## Develop Classification Models

In [1]:
import pandas as pd
from scipy.stats import distributions
import mlflow
import pickle

from sklearn.ensemble import RandomForestClassifier
from sklearn.metrics import f1_score, make_scorer
from sklearn.model_selection import RandomizedSearchCV, GridSearchCV
from sklearn.pipeline import Pipeline


import matplotlib.pyplot as plt
import seaborn as sns

pd.set_option("display.max_columns", None)
%config Completer.use_jedi = False

Helper Functions

In [2]:
class LogUniformInt:
    
    def __init__(self, min_val, max_val):
        self.min_val = min_val
        self.max_val = max_val 
        
    def rvs(self, random_state=None):
        """
        rvs method that is needed by RandomSearchCV
        """
        
        # call the loguniform distribution that is built into scipy
        lu = distributions.loguniform(self.min_val, self.max_val)
        
        # convert outut to integer
        rand_int = int(lu.rvs(random_state=random_state))
        
        return rand_int

Create our MLflow Database to Log Results

`experiment_id` is `1`

In [3]:
mlflow.set_tracking_uri("../mlflow/mlruns/")
#experiment_id = mlflow.create_experiment(name="credit_score_classification")
mlflow.set_experiment(experiment_id="1")
mlflow.sklearn.autolog(log_models=False, max_tuning_runs=100)

#### Read in and standardize data

In [4]:
# get training data
X_train_df = pd.read_csv("../data/train_cleaned_imputed.csv")
y_train_df = X_train_df.pop("Credit_Score")

y_train = y_train_df.values
X_train = X_train_df.values

# get dev data
X_dev_df = pd.read_csv("../data/dev_cleaned_imputed.csv")
y_dev_df = X_dev_df.pop("Credit_Score")

y_dev = y_dev_df.values
X_dev = X_dev_df.values

Train Model

According to the `RandomSearchCV` [documentation](https://scikit-learn.org/stable/modules/generated/sklearn.model_selection.RandomizedSearchCV.html), our param_distributions are lists that will be sampled uniformly or distributions with a `rvs` method for sampling (such as those from scipy.stats.distributions).


[Example project](https://jamesrledoux.com/code/randomized_parameter_search) using `RandomSearchCV`.

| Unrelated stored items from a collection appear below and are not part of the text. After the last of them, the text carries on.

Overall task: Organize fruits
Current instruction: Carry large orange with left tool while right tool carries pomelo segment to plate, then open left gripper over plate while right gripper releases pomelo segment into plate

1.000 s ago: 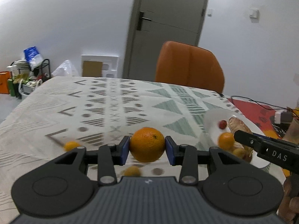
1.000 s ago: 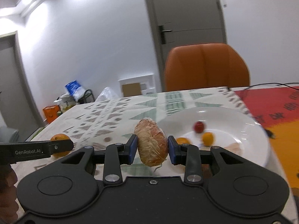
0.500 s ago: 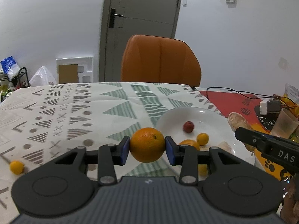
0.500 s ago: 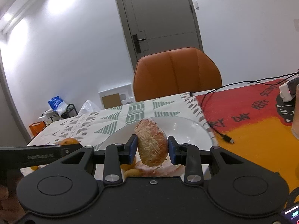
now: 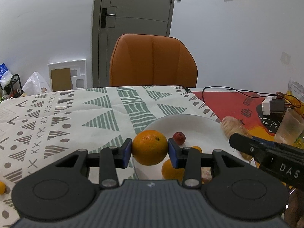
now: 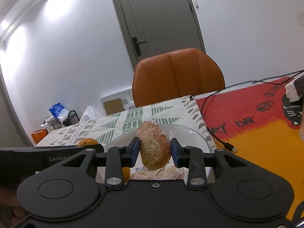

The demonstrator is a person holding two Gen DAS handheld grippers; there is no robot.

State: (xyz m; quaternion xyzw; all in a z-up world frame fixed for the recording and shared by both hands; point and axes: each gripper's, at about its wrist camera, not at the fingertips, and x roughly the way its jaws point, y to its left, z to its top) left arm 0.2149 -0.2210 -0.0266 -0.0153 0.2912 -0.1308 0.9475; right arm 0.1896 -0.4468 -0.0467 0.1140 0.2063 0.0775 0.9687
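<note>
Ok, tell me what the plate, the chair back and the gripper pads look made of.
Plate: glazed ceramic by the look, glossy smooth white.
Chair back: leather or faux leather, orange with stitched seams and soft sheen.
Left gripper pads: probably matte blue rubber or plastic.

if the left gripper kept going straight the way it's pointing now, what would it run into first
Probably the white plate: the left gripper, shut on the orange, points down over its near rim, toward the small red fruit. Depth is unclear.
</note>
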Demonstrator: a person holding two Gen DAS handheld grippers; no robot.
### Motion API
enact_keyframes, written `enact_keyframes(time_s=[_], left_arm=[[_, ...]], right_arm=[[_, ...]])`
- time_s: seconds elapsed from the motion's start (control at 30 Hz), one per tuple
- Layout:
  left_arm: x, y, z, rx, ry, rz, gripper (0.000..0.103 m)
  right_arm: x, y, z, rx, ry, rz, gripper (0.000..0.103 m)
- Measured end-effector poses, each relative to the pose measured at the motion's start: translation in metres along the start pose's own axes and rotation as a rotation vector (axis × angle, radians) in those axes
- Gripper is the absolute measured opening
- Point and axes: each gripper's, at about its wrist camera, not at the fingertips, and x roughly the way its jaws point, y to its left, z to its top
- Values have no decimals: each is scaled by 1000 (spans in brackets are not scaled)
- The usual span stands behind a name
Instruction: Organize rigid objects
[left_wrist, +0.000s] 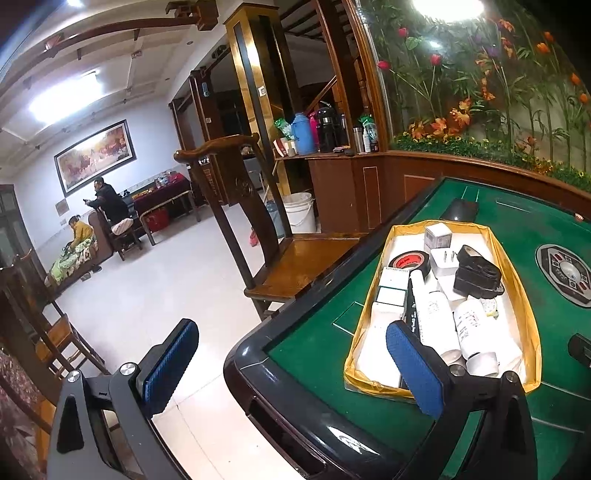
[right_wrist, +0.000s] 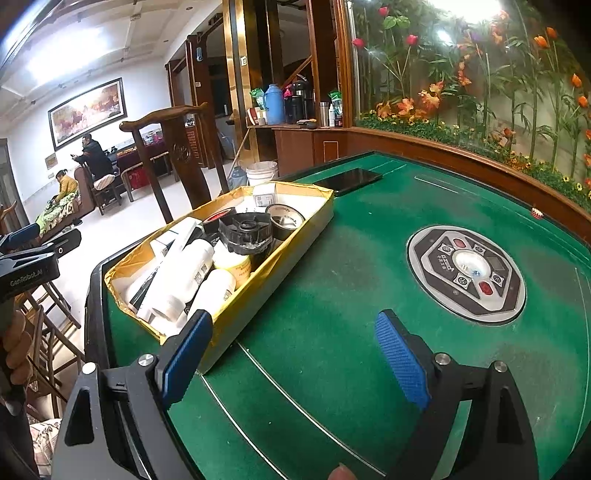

For values that can span mulitiple orders of magnitude, 
we will want to sample using a [loguniform distribution](https://docs.scipy.org/doc/scipy/reference/generated/scipy.stats.loguniform.html#scipy.stats.loguniform).
[This blog post](https://towardsdatascience.com/why-is-the-log-uniform-distribution-useful-for-hyperparameter-tuning-63c8d331698) does a good job of explaining why to use the log normal.


Also here is [an interesting blog post](https://towardsdatascience.com/comprehensive-guide-on-multiclass-classification-metrics-af94cfb83fbd) on multiclass-classification.

In [None]:
rf_model = RandomForestClassifier(n_estimators=500,
                                  criterion="entropy",
                                  max_leaf_nodes=None)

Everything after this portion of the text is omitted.